§ **What you will do**:
Given the records underneath, please repeat exactly the lines from the line with "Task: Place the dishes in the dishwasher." through the line with "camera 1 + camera", passing over any picture.

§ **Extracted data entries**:
++++

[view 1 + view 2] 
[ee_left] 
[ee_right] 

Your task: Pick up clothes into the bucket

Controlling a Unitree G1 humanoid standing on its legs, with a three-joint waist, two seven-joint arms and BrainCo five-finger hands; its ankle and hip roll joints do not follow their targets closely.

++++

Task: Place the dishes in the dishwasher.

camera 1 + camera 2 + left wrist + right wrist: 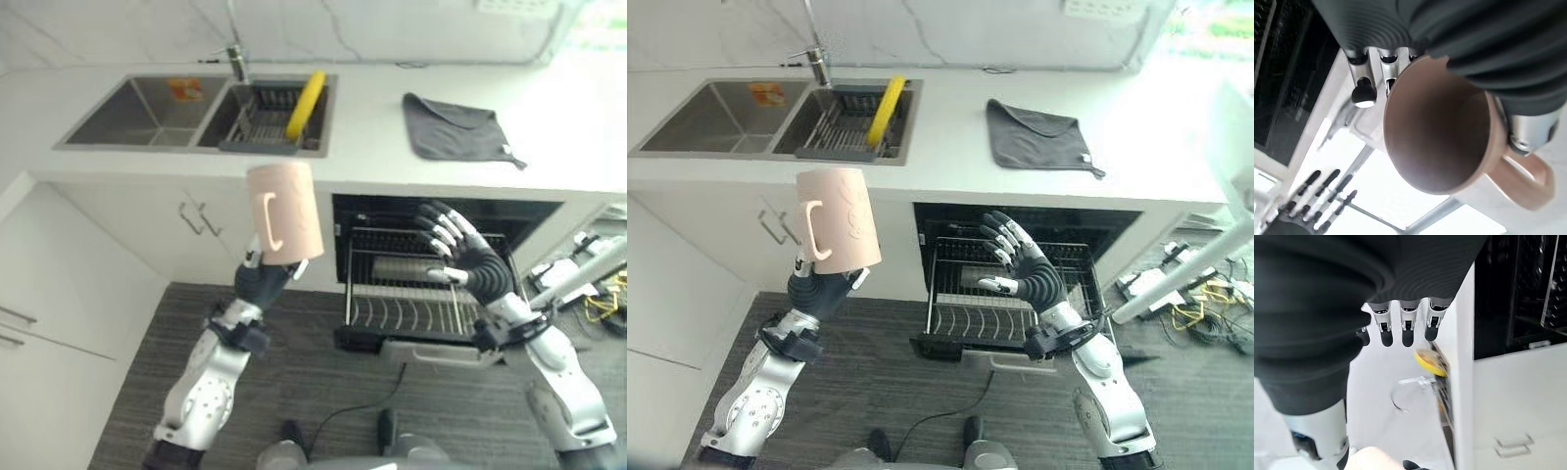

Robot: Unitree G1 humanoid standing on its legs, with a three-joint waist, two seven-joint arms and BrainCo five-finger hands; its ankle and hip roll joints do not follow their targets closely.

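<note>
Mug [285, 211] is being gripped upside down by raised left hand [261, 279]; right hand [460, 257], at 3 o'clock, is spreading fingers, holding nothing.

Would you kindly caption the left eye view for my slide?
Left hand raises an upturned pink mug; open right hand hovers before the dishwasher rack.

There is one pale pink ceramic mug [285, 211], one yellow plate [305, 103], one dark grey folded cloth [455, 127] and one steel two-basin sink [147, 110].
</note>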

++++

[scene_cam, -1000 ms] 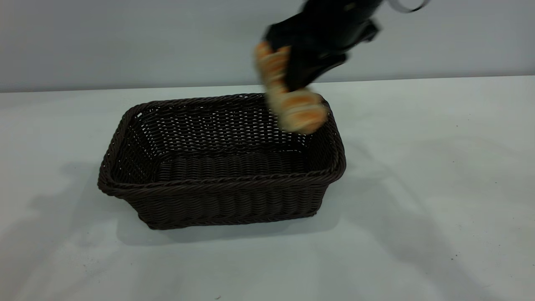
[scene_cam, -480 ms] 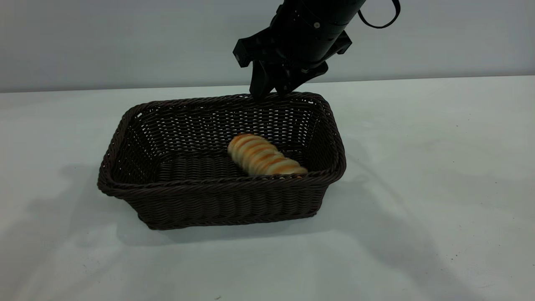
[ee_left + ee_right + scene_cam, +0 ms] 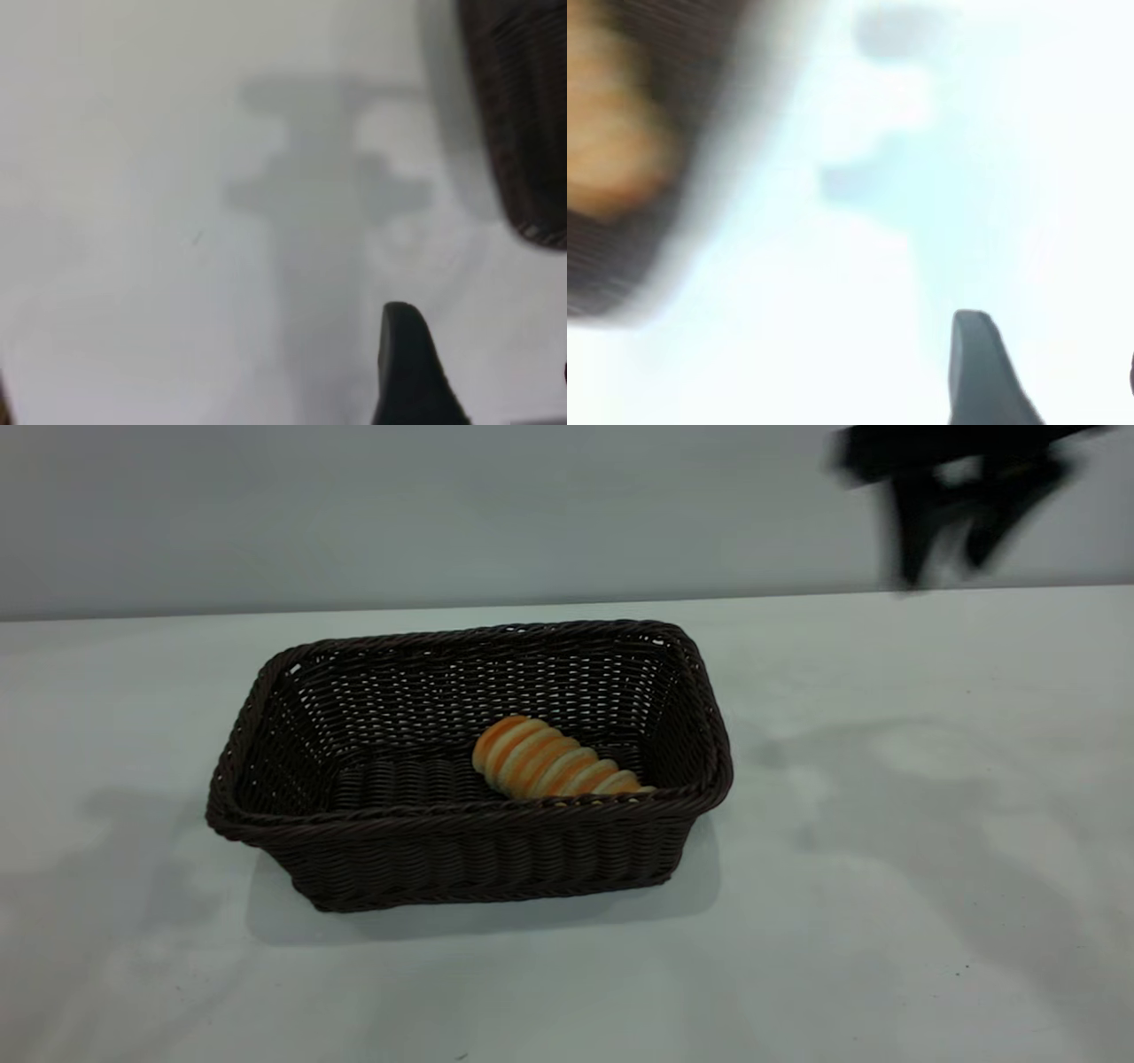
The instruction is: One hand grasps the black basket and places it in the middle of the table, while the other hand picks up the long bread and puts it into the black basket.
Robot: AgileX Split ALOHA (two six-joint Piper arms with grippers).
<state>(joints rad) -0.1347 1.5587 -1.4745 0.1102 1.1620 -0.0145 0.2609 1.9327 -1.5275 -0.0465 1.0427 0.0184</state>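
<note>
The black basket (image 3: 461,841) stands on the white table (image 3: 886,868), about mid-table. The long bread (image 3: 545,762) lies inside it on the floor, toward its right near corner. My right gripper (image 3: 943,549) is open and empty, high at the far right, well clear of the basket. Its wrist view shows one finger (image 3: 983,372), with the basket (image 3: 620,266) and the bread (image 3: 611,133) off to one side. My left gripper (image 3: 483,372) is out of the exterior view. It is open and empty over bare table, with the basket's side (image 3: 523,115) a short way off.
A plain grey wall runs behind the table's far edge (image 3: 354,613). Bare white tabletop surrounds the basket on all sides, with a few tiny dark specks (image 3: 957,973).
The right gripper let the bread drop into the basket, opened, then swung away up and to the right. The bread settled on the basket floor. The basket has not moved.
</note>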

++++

§ **Your solution**:
Task: Place the dishes in the dishwasher.

camera 1 + camera 2 + left wrist + right wrist: 

The exercise calls for nothing more.